J'ai une sainte horreur du camping. Là aussi, il faut aller chercher dans mon enfance l'origine de cette aversion. J'y associe surtout une image qui m'a choquée. Des gendarmes bretons venant nous apprendre le décès de mon arrière-grand-mère, un beau soir d'été (si c'est possible en Bretagne ! Mécréants sudistes !) alors que ma mère et moi nous faisions la vaisselle aux bacs communs en chantant et rigolant. Ca a sonné la fin des vacances. Nous étions arrivés la veille. Deuxième souvenir traumatique, c'est lorsque mon jeune frère avec lequel je partageais une couchette de la caravane, m'a uriné sur le visage au cours d'un épisode de somnambulisme. Ma mère alertée par mes cris, me répétait de me taire, qu'il ne fallait pas prendre le risque de le réveiller. Troisième mauvais souvenir, c'est quand il a fallu aller fouiller les poubelles d'un camping parce que ma grand-mère avait jeté mes appareils dentaires que j'avais déposés dans un gobelet le temps du dîner. Alors non décidément, je n'aime pas le camping. Je n'aime pas la promiscuité, l'apéro quasi obligatoire entre voisins, les odeurs de barbecue mêlées à celle de l'ambre solaire, les pleurs des mômes, les cris des parents qui s'engueulent, les jours de pluie où on se retrouve coincé sous l'auvent à jouer aux cartes, le linge qui pue l'humidité, monter et démonter parce qu'il y a toujours un truc qui cloche et qui fait râler : une sardine tordue, un maillet qui se déboîte, un branchement électrique défectueux, du beurre resté dans la glacière, etc. Parce que je tiens à mon confort, voila tout !
... les genoux ?
Vous pouvez toujours courir pour me voir agenouillée à un prie-dieu. Et d'une, je ne suis pas une grenouille de bénitier et de deux, j'ai les ménisques fragiles. Déjà que rien qu'en faisant du vélo, on me demande pourquoi mon pédalier fait autant de bruit. Sauf que le pédalier n'y est pour rien, ce sont mes rotules trop hautes qui font clac-clac. Bref, j'ai le corps aussi souple que mon fichu caractère. Le tout est bien assorti.
... de la tôle ?
Ca ne m'est arrivé qu'une fois et je n'en suis pas fière. Il neigeait. Ma voiture était neuve d'une semaine. En sortant de ma place de parking en épi, j'ai reculé à deux à l'heure dans une voiture-cube italienne qui a plié comme un vulgaire morceau d'alu. Au volant de celle-ci, conduisait la femme de mon assureur. Citroën France 1- Fiat Italie 0 ! Inversement pour les dégâts.
... du papier !
D'aucuns diront qu'en tant que fonctionnaire, je dois être douée en fabrication de cocottes.

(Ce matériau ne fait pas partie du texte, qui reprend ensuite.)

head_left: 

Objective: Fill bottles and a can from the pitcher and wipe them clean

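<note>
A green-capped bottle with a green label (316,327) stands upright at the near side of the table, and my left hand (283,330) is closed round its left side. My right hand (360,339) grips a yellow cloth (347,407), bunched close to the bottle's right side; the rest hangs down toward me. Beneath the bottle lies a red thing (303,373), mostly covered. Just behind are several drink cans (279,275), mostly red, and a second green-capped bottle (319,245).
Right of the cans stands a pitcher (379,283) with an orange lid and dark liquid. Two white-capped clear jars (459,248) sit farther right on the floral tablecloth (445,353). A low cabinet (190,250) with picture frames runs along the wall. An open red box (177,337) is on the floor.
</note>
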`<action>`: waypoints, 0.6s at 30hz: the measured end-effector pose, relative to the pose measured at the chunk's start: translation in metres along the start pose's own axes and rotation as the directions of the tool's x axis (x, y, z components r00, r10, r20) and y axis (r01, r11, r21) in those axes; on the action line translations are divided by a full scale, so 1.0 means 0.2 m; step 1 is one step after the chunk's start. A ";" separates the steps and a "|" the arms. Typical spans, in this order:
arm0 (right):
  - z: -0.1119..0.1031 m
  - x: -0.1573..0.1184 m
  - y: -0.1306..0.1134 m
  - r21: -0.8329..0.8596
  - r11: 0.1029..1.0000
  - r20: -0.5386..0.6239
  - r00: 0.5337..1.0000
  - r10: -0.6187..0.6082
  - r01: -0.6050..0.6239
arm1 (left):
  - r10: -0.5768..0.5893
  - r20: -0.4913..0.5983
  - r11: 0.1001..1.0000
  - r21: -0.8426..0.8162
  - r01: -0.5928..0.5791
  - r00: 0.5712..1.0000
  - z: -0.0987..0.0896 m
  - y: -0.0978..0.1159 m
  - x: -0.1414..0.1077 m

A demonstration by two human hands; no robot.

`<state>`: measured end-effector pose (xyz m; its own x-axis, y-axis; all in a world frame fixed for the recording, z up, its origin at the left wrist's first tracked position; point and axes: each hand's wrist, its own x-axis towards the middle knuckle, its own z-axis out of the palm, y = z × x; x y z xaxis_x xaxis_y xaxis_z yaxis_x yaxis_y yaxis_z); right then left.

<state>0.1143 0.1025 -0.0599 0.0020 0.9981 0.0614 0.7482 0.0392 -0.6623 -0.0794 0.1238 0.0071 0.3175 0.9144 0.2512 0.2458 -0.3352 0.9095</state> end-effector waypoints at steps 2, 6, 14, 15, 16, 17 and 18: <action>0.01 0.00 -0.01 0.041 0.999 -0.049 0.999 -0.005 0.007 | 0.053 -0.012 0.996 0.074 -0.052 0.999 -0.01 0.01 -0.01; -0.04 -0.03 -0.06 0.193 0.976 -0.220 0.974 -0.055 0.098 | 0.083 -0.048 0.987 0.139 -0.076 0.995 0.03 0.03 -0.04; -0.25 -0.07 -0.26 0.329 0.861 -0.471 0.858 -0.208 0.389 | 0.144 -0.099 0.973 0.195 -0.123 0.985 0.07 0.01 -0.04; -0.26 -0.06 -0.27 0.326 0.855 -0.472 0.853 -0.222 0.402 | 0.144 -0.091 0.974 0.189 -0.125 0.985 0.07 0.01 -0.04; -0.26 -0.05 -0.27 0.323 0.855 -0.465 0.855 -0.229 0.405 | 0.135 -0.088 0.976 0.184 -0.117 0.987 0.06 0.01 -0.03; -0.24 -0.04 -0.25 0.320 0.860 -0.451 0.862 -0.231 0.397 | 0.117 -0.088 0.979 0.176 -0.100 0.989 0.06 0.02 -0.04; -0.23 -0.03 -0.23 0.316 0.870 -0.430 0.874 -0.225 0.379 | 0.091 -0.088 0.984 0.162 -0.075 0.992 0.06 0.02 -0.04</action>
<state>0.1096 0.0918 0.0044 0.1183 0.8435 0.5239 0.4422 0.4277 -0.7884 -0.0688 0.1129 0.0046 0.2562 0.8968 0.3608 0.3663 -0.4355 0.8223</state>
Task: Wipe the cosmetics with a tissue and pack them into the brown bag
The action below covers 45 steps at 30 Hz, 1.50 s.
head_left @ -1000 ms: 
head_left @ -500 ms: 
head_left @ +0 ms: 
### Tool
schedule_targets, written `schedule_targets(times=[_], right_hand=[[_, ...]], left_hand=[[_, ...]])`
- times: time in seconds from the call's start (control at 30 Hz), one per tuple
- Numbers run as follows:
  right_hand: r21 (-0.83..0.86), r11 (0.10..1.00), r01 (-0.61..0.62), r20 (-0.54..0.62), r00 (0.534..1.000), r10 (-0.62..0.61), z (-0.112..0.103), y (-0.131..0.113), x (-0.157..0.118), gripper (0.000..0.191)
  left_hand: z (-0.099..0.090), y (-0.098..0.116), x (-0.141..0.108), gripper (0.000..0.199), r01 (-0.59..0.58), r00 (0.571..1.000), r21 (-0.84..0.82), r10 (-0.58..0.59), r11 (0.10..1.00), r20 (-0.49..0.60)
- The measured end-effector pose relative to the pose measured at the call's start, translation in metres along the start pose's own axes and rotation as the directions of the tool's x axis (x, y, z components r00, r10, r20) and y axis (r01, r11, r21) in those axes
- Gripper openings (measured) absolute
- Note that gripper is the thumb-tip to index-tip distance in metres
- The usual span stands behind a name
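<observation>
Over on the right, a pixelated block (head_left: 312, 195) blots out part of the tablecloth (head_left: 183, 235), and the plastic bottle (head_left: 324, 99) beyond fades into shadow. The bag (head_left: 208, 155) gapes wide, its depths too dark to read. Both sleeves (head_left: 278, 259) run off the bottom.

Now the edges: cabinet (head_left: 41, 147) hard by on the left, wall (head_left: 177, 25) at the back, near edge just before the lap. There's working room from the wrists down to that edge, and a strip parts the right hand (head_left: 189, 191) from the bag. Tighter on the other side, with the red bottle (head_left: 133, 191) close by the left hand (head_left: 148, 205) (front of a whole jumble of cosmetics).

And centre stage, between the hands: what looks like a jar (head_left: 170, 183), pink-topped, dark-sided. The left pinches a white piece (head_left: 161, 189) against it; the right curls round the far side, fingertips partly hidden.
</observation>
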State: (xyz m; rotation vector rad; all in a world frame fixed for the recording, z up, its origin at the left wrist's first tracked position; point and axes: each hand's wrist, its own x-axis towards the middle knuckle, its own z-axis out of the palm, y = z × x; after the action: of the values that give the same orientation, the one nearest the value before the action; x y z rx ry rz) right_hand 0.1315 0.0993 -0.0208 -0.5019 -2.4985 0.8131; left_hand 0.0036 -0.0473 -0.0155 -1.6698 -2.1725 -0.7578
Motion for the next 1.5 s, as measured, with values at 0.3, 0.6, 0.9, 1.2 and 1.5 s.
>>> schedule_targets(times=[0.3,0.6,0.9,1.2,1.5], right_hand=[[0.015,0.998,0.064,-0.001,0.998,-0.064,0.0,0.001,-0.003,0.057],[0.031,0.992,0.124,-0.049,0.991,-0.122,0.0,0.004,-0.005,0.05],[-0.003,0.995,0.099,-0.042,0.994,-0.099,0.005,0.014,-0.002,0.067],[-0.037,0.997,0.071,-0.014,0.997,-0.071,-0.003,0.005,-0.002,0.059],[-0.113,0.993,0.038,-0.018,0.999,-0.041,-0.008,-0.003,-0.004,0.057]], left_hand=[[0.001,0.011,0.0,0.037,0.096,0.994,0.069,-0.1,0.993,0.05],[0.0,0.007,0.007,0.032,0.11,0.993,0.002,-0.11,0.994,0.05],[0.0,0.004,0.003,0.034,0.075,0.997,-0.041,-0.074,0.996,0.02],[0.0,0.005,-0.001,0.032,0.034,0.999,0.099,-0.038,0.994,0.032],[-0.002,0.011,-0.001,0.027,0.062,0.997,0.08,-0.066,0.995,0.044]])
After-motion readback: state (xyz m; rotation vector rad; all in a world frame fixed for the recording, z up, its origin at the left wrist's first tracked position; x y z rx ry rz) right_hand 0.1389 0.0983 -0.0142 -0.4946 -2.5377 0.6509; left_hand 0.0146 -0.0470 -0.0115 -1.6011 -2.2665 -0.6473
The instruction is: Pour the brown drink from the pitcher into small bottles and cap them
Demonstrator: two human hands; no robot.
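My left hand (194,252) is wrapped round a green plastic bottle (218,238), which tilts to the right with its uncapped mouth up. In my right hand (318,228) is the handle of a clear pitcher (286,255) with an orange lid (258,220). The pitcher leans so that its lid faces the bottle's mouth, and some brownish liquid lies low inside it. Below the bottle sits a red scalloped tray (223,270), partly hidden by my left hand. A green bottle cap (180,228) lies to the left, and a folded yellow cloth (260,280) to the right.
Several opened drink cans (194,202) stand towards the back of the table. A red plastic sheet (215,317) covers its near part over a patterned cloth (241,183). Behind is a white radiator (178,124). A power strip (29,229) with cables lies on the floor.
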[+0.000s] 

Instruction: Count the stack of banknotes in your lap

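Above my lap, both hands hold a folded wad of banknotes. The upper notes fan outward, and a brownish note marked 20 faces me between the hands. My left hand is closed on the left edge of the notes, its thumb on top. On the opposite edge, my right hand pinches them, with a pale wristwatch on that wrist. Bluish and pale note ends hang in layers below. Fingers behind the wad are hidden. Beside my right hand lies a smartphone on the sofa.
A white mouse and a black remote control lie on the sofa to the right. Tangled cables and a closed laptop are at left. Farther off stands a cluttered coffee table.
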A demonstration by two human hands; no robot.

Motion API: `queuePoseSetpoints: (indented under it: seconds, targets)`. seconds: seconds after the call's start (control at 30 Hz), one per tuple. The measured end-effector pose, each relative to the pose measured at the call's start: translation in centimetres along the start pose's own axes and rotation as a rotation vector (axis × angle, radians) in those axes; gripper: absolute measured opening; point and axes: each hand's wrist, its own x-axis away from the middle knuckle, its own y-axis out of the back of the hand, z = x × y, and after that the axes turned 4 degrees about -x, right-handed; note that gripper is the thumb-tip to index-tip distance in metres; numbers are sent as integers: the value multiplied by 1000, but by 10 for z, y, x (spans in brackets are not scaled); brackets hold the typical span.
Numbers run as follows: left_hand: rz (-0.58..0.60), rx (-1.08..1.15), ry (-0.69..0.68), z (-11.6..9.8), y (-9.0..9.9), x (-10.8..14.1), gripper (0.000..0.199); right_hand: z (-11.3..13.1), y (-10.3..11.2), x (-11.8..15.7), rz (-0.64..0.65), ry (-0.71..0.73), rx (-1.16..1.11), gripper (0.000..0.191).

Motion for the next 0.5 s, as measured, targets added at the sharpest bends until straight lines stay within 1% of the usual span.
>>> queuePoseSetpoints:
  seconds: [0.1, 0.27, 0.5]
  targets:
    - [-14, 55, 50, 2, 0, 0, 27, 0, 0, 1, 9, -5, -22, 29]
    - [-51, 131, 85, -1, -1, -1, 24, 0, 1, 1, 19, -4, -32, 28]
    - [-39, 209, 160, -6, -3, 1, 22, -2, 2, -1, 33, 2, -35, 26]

Ce à quoi je rétorque qu'on devrait même instaurer une épreuve d'origami aux concours, tiens ! Car ça aurait au moins le mérite de tester la patience et l'humilité de certains. Deuxio, dans le privé aussi, ils gâchent du papier (et du temps) en collant des post-it-pacman aux fenêtres. Mais là, on parle presque d'art urbain !
Eh bien soit ! Mais qu'on me laisse alors apprécier mes grues (ou girafes ? Un canard m'a mis le doute) du Japon qui pendouillent sur leurs fils de couleur.